I will never cease to be amazed by what people say in email or post online.  A quick glance at my friends’ profiles revealed a smattering of pictures of people getting drunk and posts filled with hateful language.  For the most part, these aren’t stupid people, but they have done stupid things – and documented it.  It immediately reminded of what my Dad says: “You can’t coach dumb.”

It seems lately that people need to be reminded that there is a permanent record of every single email they send. Even if you delete all of your “sent items,” they are still backed up on a server somewhere, and probably backed up on the receiver’s server too.  Therefore, “if you are dealing with something that could come back to bite you later, pick up the phone, or better yet, go talk in person, but avoid email.”  Don’t leave a paper trail.

And don’t think that deleting your Facebook account will remove all the evidence of any past wrongdoings you posted.  Deleting your account, doesn’t actually delete it.  It just makes it inaccessible to other users.  It’s still in the database. What’s even more frightening is that I’ve heard a rumor that employers are hiring hackers to tell them what’s on job applicants’ Facebook and Myspace profiles.  Don’t assume that changing your privacy settings will protect you.

Too many people treat email and social media sites like casual conversation, but worse because they ignore the fact that they are writing to and about real people.   The fact that the sender doesn’t have to look the person in the eye seems to lower their inhibitions and remove the filter that ordinary blocks them from saying everything that they think.  The result is abusive behavior and harassment.
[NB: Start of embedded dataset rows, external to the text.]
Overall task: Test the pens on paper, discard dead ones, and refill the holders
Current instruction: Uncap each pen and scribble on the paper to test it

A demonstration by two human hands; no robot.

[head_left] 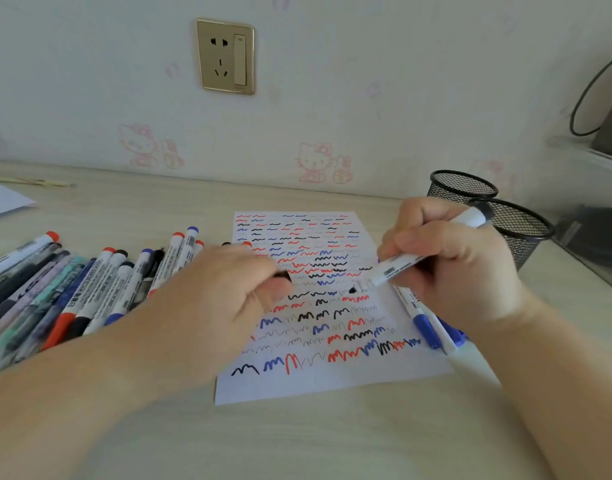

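Between the two hands, a white marker (418, 252) slants down to the left, its black tip meeting the paper (332, 382) among the scribbles. Right hand (450, 265): fingers curled round the marker's barrel in a writing grip, the marker's far end rising past the knuckles toward the holders. Left hand (224, 289): fingers curled, resting on the left edge of the paper; a small dark object, apparently a black cap (283, 277), shows at its fingertips, though blur prevents certainty. Rows of red, blue and black squiggles cover the paper, which lies flat on the tabletop (297, 445). Under the right hand and wrist, blue-capped markers (425, 327) lie on the paper's right edge. To the left of the left hand, a row of pens and markers (89, 282) lies side by side on the tabletop, capped in red, black and blue. Beyond the right hand stand two black mesh holders (515, 233), one just behind the other, near the wall (332, 98). On the wall, above and beyond the paper, sits a gold-framed socket (224, 57).
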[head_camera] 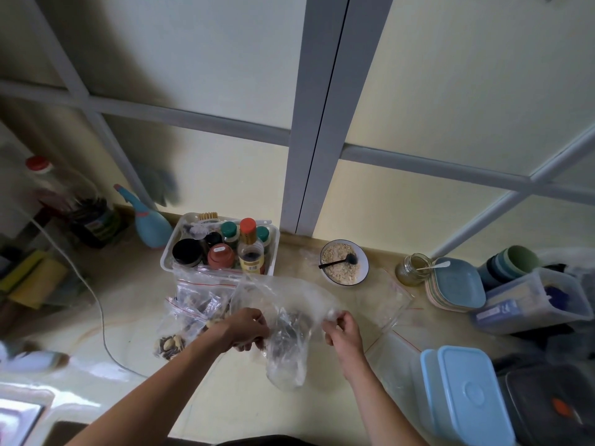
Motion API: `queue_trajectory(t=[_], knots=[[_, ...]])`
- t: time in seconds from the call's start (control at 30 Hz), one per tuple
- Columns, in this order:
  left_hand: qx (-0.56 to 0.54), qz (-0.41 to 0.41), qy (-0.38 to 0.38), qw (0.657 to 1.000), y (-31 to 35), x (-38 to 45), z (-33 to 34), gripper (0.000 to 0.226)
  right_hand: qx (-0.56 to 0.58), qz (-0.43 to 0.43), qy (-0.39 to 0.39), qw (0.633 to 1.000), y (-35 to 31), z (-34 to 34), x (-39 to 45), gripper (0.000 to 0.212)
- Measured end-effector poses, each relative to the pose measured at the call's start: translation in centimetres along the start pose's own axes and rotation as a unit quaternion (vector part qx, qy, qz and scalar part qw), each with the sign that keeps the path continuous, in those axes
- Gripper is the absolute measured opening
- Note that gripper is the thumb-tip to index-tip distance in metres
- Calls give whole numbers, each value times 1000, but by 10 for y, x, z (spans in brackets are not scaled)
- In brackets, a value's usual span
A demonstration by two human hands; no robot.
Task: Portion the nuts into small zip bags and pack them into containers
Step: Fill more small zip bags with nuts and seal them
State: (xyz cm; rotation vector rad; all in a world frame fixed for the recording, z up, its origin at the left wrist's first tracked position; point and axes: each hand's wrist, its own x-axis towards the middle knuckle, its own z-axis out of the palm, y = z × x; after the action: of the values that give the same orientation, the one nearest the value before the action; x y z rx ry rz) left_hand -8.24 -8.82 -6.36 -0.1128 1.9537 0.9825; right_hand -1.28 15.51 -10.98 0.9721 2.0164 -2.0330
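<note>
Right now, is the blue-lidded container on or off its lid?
On: the blue lid sits flat atop the container at the counter's right.

Honestly nothing here is legible. The sauce bottle [252, 261] in the white basket [167, 252] has a yellow label with a barcode, but the print is too blurry. The clear storage box [528, 300] has a blue label, equally unreadable.
</note>
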Motion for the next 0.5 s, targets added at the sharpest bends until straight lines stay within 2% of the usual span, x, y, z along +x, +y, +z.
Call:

Cyberstalking, cyberbullying, and/or cyberharassment are crimes in 41 of the 50 states.  In Arizona, cyberharassment is a Class 1 misdemeanor, punishable by up to six months in jail, and/or a $2500 fine.  Often when the perpetrator is a minor the crime is cyberbullying.  When the perpetrator is an adult, it’s cyberharassment.  The behavior is the same, just different names.  The courts have allowed lawsuits to be filed in criminal and civil court related to these acts.

Here’s my two cents when it comes to electronic communications: if you feel the need to vent when you’re upset about something, the way to do it without getting in trouble is to simply say how you feel about it.  When I say, “I’m frustrated,” no one can say that that’s inappropriate or that it isn’t true.  It’s a feeling, the fact of my mental state.  You may have a different reaction, but neither person is wrong.  It’s how we act on them that gets us into trouble.

So think whatever you want.  Be careful about what you say.  But assume everything you say electronically, regardless of where you post it, is viewable by the general public and will follow you for the rest of your life.  Don’t send anything via email or post anything online that you wouldn’t want your family, friends, co-workers, or employers to see.